**Exercise aim**
Among the lines below, how many carry the string "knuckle"? Reply with a number and nothing else.

**Material provided**
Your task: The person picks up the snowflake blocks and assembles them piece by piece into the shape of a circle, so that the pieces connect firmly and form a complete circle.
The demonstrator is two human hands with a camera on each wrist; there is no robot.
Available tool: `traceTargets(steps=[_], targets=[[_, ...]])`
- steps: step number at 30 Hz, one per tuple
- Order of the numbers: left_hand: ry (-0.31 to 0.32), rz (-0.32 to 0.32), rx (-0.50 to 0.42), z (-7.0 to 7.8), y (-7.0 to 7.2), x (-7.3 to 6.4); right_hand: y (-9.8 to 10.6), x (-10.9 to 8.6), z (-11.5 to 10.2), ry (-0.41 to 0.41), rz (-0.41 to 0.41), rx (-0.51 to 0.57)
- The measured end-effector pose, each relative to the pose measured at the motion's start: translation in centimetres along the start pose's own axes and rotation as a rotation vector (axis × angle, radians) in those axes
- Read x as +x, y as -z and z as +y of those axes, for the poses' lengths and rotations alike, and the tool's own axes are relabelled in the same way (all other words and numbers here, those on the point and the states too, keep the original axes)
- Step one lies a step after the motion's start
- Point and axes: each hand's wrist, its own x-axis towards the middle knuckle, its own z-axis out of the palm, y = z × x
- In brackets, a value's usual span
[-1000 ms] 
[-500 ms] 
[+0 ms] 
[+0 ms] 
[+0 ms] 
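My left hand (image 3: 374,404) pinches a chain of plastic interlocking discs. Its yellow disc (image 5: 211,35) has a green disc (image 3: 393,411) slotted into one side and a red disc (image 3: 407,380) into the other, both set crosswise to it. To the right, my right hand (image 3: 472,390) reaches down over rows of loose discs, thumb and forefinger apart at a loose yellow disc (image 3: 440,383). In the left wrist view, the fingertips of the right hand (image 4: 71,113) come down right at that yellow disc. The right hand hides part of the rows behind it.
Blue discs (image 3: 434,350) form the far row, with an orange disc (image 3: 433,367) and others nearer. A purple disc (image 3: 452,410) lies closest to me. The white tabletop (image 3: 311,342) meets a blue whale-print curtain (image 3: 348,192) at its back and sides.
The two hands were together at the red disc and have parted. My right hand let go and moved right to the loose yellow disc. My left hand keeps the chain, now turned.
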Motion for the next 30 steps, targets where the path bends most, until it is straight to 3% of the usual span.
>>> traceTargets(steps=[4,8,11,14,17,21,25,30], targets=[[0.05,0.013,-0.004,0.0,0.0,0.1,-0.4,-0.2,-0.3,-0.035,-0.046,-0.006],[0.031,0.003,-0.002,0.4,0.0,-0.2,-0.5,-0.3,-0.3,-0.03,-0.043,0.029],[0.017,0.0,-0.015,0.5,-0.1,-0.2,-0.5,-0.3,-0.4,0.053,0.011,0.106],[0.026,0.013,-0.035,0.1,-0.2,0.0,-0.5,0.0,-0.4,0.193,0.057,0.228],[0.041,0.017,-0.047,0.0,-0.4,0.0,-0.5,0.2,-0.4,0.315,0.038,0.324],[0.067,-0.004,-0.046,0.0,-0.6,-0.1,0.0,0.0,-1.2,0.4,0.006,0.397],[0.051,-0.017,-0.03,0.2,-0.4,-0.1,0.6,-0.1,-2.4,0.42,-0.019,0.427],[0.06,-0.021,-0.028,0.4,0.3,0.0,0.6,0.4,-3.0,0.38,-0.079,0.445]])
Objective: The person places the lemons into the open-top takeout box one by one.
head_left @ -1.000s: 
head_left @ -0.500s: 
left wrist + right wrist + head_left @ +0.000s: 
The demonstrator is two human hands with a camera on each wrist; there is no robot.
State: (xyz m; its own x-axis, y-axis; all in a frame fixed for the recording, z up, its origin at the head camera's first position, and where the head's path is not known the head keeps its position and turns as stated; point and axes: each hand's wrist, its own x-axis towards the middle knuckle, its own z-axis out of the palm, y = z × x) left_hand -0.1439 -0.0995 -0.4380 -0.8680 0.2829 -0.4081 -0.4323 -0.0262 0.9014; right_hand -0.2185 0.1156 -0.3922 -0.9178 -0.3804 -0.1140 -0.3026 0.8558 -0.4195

**Your response**
2